Reproduce the data in its entirety, exactly as supplied.

═══

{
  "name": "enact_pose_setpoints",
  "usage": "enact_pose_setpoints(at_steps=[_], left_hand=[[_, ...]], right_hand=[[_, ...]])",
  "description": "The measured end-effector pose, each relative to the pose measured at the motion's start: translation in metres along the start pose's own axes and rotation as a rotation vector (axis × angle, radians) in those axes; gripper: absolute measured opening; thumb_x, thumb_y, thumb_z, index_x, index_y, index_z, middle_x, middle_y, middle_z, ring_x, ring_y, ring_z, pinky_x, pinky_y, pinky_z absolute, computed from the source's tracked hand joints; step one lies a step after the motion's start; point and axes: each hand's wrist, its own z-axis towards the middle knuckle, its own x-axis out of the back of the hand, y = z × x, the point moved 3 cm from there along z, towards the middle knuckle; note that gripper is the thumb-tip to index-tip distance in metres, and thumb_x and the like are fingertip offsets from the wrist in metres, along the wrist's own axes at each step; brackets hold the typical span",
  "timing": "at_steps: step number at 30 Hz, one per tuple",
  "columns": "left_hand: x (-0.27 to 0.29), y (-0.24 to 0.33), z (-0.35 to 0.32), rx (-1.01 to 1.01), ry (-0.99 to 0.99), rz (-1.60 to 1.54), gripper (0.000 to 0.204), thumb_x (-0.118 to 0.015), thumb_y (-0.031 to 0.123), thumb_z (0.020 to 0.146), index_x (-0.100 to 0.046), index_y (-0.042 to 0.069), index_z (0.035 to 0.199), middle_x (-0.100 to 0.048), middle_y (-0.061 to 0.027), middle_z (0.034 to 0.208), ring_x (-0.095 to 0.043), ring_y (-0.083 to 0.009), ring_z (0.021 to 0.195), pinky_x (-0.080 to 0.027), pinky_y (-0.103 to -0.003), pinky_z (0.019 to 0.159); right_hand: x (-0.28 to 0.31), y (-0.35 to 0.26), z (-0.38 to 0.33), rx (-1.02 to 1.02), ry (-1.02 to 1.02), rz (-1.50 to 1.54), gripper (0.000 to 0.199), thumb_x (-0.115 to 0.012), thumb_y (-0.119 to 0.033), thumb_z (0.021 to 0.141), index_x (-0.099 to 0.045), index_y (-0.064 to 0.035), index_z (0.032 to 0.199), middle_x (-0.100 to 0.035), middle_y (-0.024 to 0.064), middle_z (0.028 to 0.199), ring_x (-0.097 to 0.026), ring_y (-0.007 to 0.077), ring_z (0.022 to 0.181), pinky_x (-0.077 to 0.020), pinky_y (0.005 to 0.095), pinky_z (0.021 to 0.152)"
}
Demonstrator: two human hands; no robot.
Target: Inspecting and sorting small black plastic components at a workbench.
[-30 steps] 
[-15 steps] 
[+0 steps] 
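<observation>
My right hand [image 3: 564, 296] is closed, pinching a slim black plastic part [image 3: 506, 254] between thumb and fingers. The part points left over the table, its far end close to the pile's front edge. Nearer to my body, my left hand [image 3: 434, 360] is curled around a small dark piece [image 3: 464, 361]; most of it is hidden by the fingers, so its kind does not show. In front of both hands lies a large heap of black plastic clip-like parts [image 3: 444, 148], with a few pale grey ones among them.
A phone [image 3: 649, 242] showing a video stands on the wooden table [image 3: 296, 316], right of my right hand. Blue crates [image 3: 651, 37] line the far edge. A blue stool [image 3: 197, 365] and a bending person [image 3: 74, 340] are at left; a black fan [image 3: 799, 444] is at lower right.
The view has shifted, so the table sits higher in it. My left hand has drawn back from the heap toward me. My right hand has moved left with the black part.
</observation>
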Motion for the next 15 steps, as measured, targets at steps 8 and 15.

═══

### Solution below
{
  "name": "enact_pose_setpoints",
  "usage": "enact_pose_setpoints(at_steps=[_], left_hand=[[_, ...]], right_hand=[[_, ...]])",
  "description": "The measured end-effector pose, each relative to the pose measured at the motion's start: translation in metres along the start pose's own axes and rotation as a rotation vector (axis × angle, radians) in those axes; gripper: absolute measured opening; thumb_x, thumb_y, thumb_z, index_x, index_y, index_z, middle_x, middle_y, middle_z, ring_x, ring_y, ring_z, pinky_x, pinky_y, pinky_z absolute, computed from the source's tracked hand joints; step one lies a step after the motion's start; point and axes: each hand's wrist, its own z-axis towards the middle knuckle, its own x-axis out of the back of the hand, y = z × x, the point moved 3 cm from there along z, towards the middle knuckle; note that gripper is the thumb-tip to index-tip distance in metres, and thumb_x and the like are fingertip offsets from the wrist in metres, along the wrist's own axes at each step; brackets hold the typical span",
  "timing": "at_steps: step number at 30 Hz, one per tuple",
  "columns": "left_hand: x (-0.27 to 0.29), y (-0.24 to 0.33), z (-0.35 to 0.32), rx (-1.01 to 1.01), ry (-0.99 to 0.99), rz (-1.60 to 1.54), gripper (0.000 to 0.204), thumb_x (-0.118 to 0.015), thumb_y (-0.031 to 0.123), thumb_z (0.020 to 0.146), index_x (-0.100 to 0.046), index_y (-0.042 to 0.069), index_z (0.035 to 0.199), middle_x (-0.100 to 0.048), middle_y (-0.061 to 0.027), middle_z (0.034 to 0.208), ring_x (-0.095 to 0.043), ring_y (-0.083 to 0.009), ring_z (0.021 to 0.195), pinky_x (-0.080 to 0.027), pinky_y (-0.103 to -0.003), pinky_z (0.019 to 0.159); right_hand: x (-0.28 to 0.31), y (-0.35 to 0.26), z (-0.38 to 0.33), rx (-1.02 to 1.02), ry (-1.02 to 1.02), rz (-1.50 to 1.54), gripper (0.000 to 0.199), thumb_x (-0.115 to 0.012), thumb_y (-0.119 to 0.033), thumb_z (0.021 to 0.141), index_x (-0.099 to 0.045), index_y (-0.064 to 0.035), index_z (0.032 to 0.199), middle_x (-0.100 to 0.035), middle_y (-0.024 to 0.064), middle_z (0.028 to 0.199), ring_x (-0.097 to 0.026), ring_y (-0.007 to 0.077), ring_z (0.022 to 0.181), pinky_x (-0.077 to 0.020), pinky_y (0.005 to 0.095), pinky_z (0.021 to 0.152)"
}
Demonstrator: two human hands; no robot.
Target: Inspecting and sorting small black plastic components at a workbench.
[-30 steps] 
[-15 steps] 
[+0 steps] 
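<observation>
My right hand [image 3: 564, 296] is closed, pinching a slim black plastic part [image 3: 506, 254] between thumb and fingers. The part points left over the table, its far end close to the pile's front edge. Nearer to my body, my left hand [image 3: 434, 360] is curled around a small dark piece [image 3: 464, 361]; most of it is hidden by the fingers, so its kind does not show. In front of both hands lies a large heap of black plastic clip-like parts [image 3: 444, 148], with a few pale grey ones among them.
A phone [image 3: 649, 242] showing a video stands on the wooden table [image 3: 296, 316], right of my right hand. Blue crates [image 3: 651, 37] line the far edge. A blue stool [image 3: 197, 365] and a bending person [image 3: 74, 340] are at left; a black fan [image 3: 799, 444] is at lower right.
The view has shifted, so the table sits higher in it. My left hand has drawn back from the heap toward me. My right hand has moved left with the black part.
</observation>
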Motion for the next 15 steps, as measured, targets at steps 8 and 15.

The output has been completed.